* DIRECTIONS *
In your copy, leave out the pictures and reproduce the listing below exactly.

_ _ _

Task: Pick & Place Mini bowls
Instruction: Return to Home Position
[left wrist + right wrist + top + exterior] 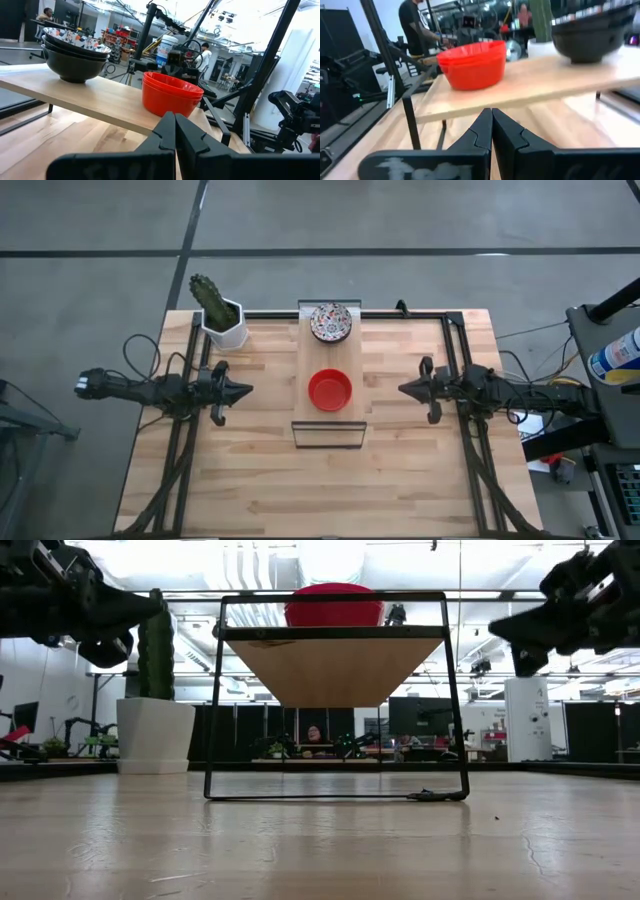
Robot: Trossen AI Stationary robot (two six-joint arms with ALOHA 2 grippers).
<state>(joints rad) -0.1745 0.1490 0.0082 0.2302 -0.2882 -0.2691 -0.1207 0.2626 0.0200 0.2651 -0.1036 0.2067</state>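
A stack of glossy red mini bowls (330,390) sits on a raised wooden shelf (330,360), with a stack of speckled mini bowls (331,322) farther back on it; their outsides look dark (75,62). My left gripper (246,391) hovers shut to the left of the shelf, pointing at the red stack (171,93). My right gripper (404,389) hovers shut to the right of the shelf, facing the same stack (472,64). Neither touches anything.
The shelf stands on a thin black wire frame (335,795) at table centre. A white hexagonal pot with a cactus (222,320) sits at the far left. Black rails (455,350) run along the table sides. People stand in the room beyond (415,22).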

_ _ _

* EXERCISE SOLUTION *
Task: Pick & Place Mini bowls
Instruction: Return to Home Position
[left wrist + right wrist + top + exterior] 
Robot: Trossen AI Stationary robot (two six-joint arms with ALOHA 2 grippers).
<state>(joints rad) -0.1745 0.1490 0.0082 0.2302 -0.2882 -0.2691 -0.1207 0.2626 0.0200 0.2651 -0.1036 0.2067</state>
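A stack of glossy red mini bowls (330,390) sits on a raised wooden shelf (330,360), with a stack of speckled mini bowls (331,322) farther back on it; their outsides look dark (75,62). My left gripper (246,391) hovers shut to the left of the shelf, pointing at the red stack (171,93). My right gripper (404,389) hovers shut to the right of the shelf, facing the same stack (472,64). Neither touches anything.
The shelf stands on a thin black wire frame (335,795) at table centre. A white hexagonal pot with a cactus (222,320) sits at the far left. Black rails (455,350) run along the table sides. People stand in the room beyond (415,22).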

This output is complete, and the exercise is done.